> [ASSIGNED TASK]:
Starting with the first line of the data that follows, transcribe every line verbatim until the line containing "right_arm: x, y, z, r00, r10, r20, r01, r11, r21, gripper" has been transcribed.
*** RECORDED INFORMATION ***
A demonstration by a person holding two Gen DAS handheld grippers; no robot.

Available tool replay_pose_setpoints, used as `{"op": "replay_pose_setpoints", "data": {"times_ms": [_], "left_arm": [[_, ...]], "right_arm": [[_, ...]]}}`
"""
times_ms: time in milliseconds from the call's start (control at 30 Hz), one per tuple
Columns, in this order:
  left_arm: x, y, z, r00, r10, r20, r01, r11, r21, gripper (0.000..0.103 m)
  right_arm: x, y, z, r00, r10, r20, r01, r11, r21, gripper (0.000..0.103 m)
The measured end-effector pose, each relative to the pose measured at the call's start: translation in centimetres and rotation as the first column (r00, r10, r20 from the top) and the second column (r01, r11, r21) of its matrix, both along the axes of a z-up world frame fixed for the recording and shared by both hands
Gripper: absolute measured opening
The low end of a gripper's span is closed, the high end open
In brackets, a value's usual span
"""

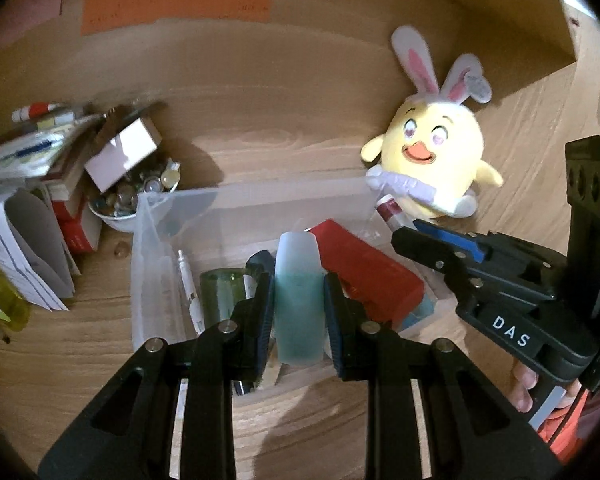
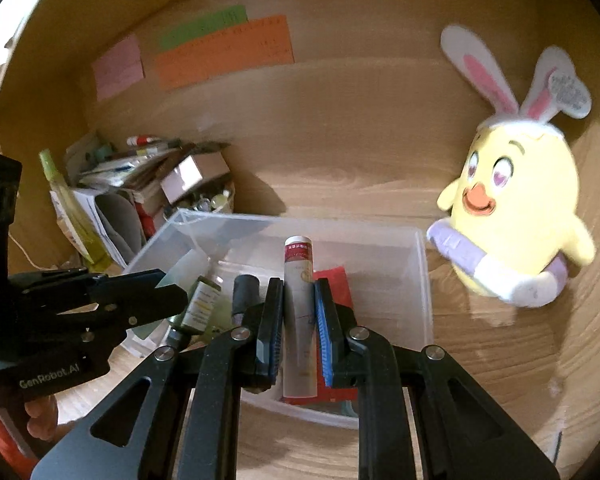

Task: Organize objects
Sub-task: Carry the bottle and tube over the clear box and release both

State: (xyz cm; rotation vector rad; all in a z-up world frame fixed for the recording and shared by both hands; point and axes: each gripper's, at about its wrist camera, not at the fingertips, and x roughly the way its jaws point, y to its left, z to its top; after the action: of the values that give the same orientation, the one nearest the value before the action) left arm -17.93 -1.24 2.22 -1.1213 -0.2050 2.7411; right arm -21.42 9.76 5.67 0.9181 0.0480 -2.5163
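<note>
- The left tool [image 1: 299, 308] sits at lower centre of the left wrist view, its pads clamped on a frosted bottle of teal liquid [image 1: 299, 292], held upright over the clear plastic bin [image 1: 148, 280].
- The right tool [image 2: 299, 328] sits at lower centre of the right wrist view, its pads pressed onto a slim white tube [image 2: 298, 312] with a red-and-white printed band under its cap; the print is too small to read.
- In the left wrist view the right tool's body shows white letters "DAS" at lower right.
- In the right wrist view the left tool's body reads "GenRobot.AI" at lower left.
- Inside the bin lie a red box [image 1: 364, 268], a green glass jar [image 1: 220, 292] and a white pen [image 1: 190, 288].
- A small dark green bottle [image 2: 200, 304] with a yellowish label lies in the bin too; its text is illegible.
- A yellow chick plush with bunny ears [image 2: 516, 200] stands on the desk [image 1: 280, 152] at the right; the tag on its ear is blurred.
- Orange, green and pink paper notes [image 2: 224, 52] hang on the back wall, upper left, writing unreadable.
- Stacked papers and a bowl of glass beads [image 1: 140, 196] crowd the left.
</note>
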Motion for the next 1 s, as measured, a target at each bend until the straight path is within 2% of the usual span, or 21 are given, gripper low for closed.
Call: {"op": "replay_pose_setpoints", "data": {"times_ms": [400,700,1000], "left_arm": [[-1.2,-0.5,-2.1,0.998,0.0,0.068,-0.001,1.0,0.006,0.024],[-1.5,-0.4,-3.0,0.995,0.004,0.1,-0.005,1.0,0.006,0.024],[-1.0,-0.6,-2.5,0.996,0.007,0.09,-0.007,1.0,0.007,0.024]], "right_arm": [[-1.4,-1.7,-3.0,0.998,0.011,0.068,-0.016,0.997,0.074,0.014],[-1.5,-2.0,-3.7,0.996,0.016,0.087,-0.025,0.995,0.098,0.014],[-1.2,-1.8,-3.3,0.995,0.007,0.1,-0.017,0.994,0.106,0.015]]}}
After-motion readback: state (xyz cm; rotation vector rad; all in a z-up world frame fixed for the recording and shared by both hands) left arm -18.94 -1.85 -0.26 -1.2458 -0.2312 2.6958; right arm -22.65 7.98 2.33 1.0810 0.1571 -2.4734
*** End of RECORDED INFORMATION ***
> [SOLVED EXERCISE]:
A demonstration by a person holding two Gen DAS handheld grippers; no robot.

Available tool replay_pose_setpoints, used as `{"op": "replay_pose_setpoints", "data": {"times_ms": [_], "left_arm": [[_, ...]], "right_arm": [[_, ...]]}}`
"""
times_ms: time in milliseconds from the call's start (control at 30 Hz), one per tuple
Columns, in this order:
  left_arm: x, y, z, r00, r10, r20, r01, r11, r21, gripper (0.000..0.103 m)
  right_arm: x, y, z, r00, r10, r20, r01, r11, r21, gripper (0.000..0.103 m)

There is nothing further to this exercise.